If you were looking for evidence that Alberta Premier Rachel Notley is a pragmatist, we saw it yesterday. Backed by the members of the Royalty Review Panel, Energy Minister Marg McCuaig-Boyd and the 16 New Democratic Party MLAs from the Calgary region, Ms. Notley announced the Alberta government would not be increasing natural resource royalty rates.
The Royalty Review wraps up the second major review panel launched by the NDP after their win in the 2015 provincial election. The report from Alberta’s Climate Change panel represents a more meaningful shift by the government by phasing out dirty coal fired power plants and introducing a carbon tax. As the Climate Change report represents sweeping change, the royalty review panel embraces the status quo.
“It is not the time to reach out and make a big money grab. That just is not going to help Albertans over-all right now, and so I feel quite confident that this is the right direction to take,” Ms. Notley told the news conference in Calgary yesterday.

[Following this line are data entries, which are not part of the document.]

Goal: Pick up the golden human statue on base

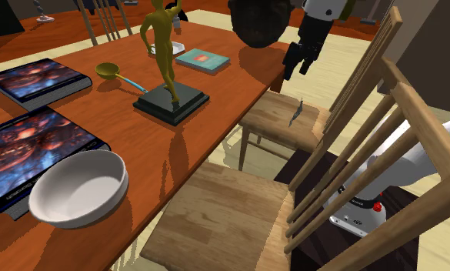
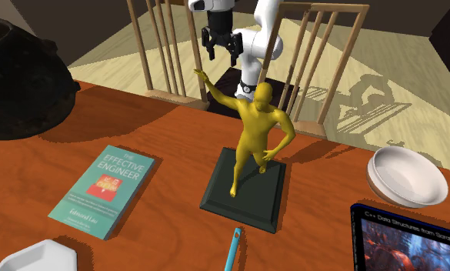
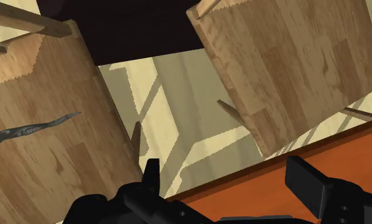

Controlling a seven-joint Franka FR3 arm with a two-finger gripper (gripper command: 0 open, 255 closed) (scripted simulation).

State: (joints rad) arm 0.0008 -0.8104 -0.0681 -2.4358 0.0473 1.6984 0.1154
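Note:
The golden human statue (image 1: 165,48) stands upright on a dark square base (image 1: 171,102) in the middle of the orange-brown wooden table (image 1: 142,150). One of its arms is raised. In the second exterior view the statue (image 2: 258,127) and its base (image 2: 245,191) are in the centre. My black gripper (image 1: 296,71) hangs open above the farther chair seat, off the table's edge and well apart from the statue. Seen from across the table, the gripper (image 2: 221,52) is behind the statue with its fingers apart. In the wrist view the gripper (image 3: 229,184) holds nothing and looks down on chair seats and the table edge.
Two wooden chairs (image 1: 231,215) (image 1: 281,115) stand along the table's near edge; a thin grey object (image 1: 296,114) lies on the farther seat. On the table are a white bowl (image 1: 78,187), two dark books (image 1: 37,81), a teal book (image 2: 102,190), a blue pen (image 2: 232,250) and a dark pot (image 2: 19,77).

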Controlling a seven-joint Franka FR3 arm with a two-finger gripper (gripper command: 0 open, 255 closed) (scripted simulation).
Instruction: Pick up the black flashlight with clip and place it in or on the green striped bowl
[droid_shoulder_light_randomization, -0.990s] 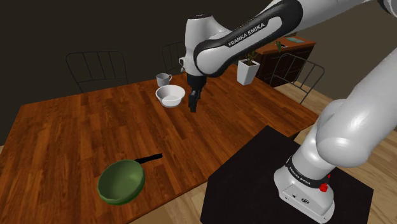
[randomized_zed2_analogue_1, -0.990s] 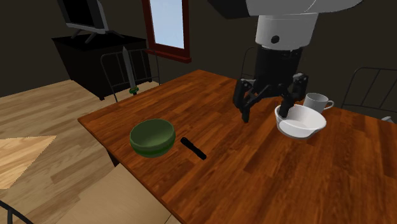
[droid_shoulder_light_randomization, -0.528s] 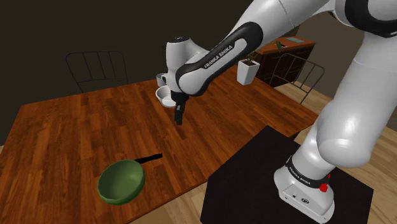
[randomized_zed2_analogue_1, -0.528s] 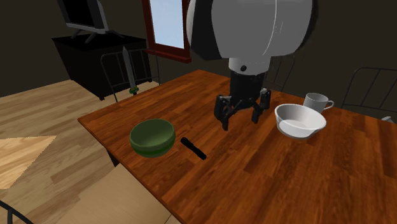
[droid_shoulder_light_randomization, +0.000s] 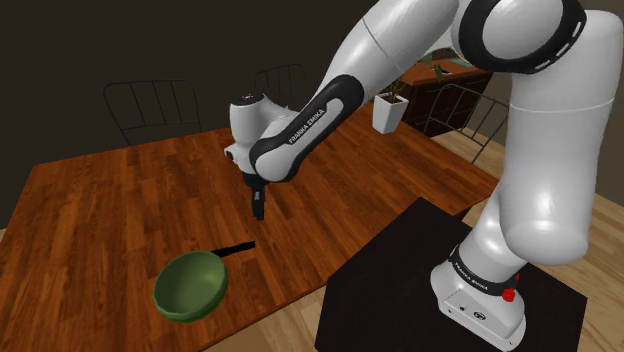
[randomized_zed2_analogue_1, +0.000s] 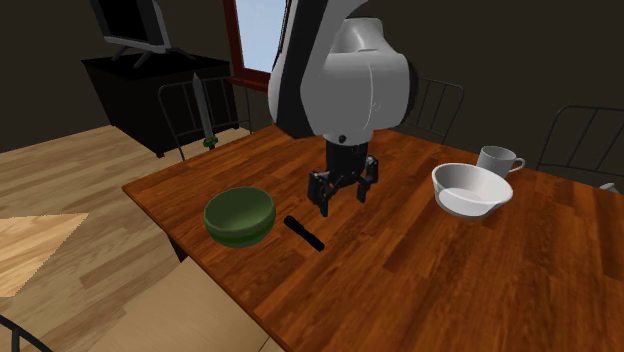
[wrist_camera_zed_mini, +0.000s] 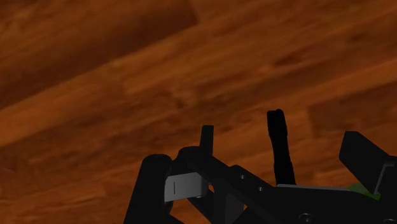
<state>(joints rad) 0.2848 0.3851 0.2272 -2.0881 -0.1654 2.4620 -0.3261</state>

The decision to keep royalty rates the same is a 180 degree turn from the feisty NDP opposition we knew ten months ago, which claimed Albertans were not getting their fair share from royalties under the old Progressive Conservative regime.
It was also a sharp contrast from the words we heard from the chairman of the province’s previous royalty review. In 2007, Bill Hunter wrote that “Albertans do not receive their fair share from energy development. Albertans own the resource. The onus is on their government to re-balance the royalty and tax system so that a fair share is collected.”
If you were paying attention to the moderate language Ms. Notley and NDP cabinet ministers have used when discussing royalty rates since forming government and launching this review panel in mid-2015, you might be less surprised.
With the government’s messaging in mind, it is not shocking that the NDP did not choose to ignore the panels recommendations and impose sweeping changes that many Albertans, including myself, felt were needed. It is my belief that our resource royalties should have been raised to ensure that Albertans are actually getting their fair share when oil prices are high. This report does not do that.
While the decision to accept the status quo on royalty rates will certainly be a divisive issue within the NDP caucus and party, it demonstrates that Ms. Notley is not a partisan ideologue.
The NDP would have faced a severe political backlash from its right-wing opponents, the energy industry, and thousands of Albertans nervous about the state of the economy if they had jacked up royalty rates yesterday. In the short-term, with the current economic situation in mind, it is a smart political decision to keep royalty rates the same, but in the long-term it represents a missed opportunity for Albertans.
Closing the door to royalty increases will also not help solve the revenue shortfall caused by the drop in the international price of oil. After enjoying decades of high oil and natural gas prices, the old conservative government became over dependent on resource royalties to fund the province’s operations budget. With international oil price dropping, the new government now faces a significant shortfall in revenue.
By accepting current royalty rates, the government has also rebuked months of hyper-partisan rhetoric and nasty attacks from Wildrose leader Brian Jean, who claimed the review was risky, ideological and would “not be independent or fair.” It is troubling that Mr. Jean and his party are opposed to even the concept of reviewing Alberta’s resource royalty rates, something that should be done by the Alberta government on a regular basis to assess whether our rates are competitive.
Creating mechanisms for increased transparency around royalties is one positive outcome of this review. The report recommends the annual publication of a capital cost index for oil and gas wells and the costs and royalties paid for each oil sands project. The Auditor General has reported numerous times that the old Conservative government was not properly tracking whether Albertans were receiving the royalty rates they were owed.
Significant new investment in the Heritage Fund when oil prices do rise again will pay off for Albertans in the long-term. In their 2015 election platform, the NDP campaigned on the promise that “100% of incremental royalty revenue, above the sums earned by Alberta under the current regime, will be invested into Alberta’s Heritage Fund.”
Many Albertans will disagree with the report’s claim that Albertans are currently receiving our fair share from resource royalties. Others will claim it will limit the government’s options for dealing with the revenue shortfall. But, for better or worse, it does show the evolution of Ms. Notley and her party from leftish opposition into a moderate government. For better or worse, yesterday we saw Rachel Notley boost her credentials as a pragmatic Premier of Alberta.